Here’s the thing about me, I am the girl who flew across the country with a suitcase and a promise of a job interview. I ended up living and working in San Francisco for two years and I loved it. But I am the girl who had 48 hours to pack the suitcase and organize my things as if I was moving.
So really, no one should be shocked (including me and yet I am) that surprise: I’m moving before Christmas!
I am so glad I decorated for Christmas last week.
Really, I am just so glad that I chose this year to be the year when I decorate this early for the first time.
I’m that girl too, I suppose.
The opportunity arose on Tuesday. I saw the place that same day and I was ready to go. In truth, I have needed to move for a long time. My budget has changed and I am living in a very luxurious building in a great location in the city of Chicago.
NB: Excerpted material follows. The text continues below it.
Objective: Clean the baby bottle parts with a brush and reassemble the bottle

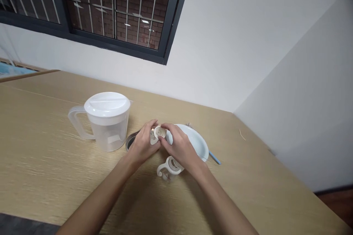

This chance came at the right time and was too good to pass up. So now I am trying to sublease my apartment through August.
You know anyone?
No, but really.
It is a jewel and because of the way I resigned in the summer, it’s below market value right now. So I am dead serious.
Moving is stressful. I told myself after I moved back from San Francisco to Chicago that I would never, ever do it again. But much like my move to San Francisco, this is another instance where I didn’t have time to think and that is a good thing. Because this is the right move and time to think would only mean time to stress and remember how horrible moving is (and Nina, can you imagine moving during the holidays?!). But it also means I have a solution to a problem I’ve had which is I’ve been living above my means since I began freelancing and things shifted. So I am pumped.
It means a new start for a new year in a new place. It’s good.
My mom said, “So, it’s good stress.”
“No, it’s not good but it’s manageable and it’s the right thing to do and for that I am at peace.”
Also I am frantically cleaning and kind of packing? I don’t even know. Today I was going to write about refugees but it’s been a blur since I got the text about the apartment on Tuesday. It’s so weird how real life keeps chugging along while these horrific things are also unfolding. It’s hard for a girl to process.
But I don’t have time to stress. I have time to do.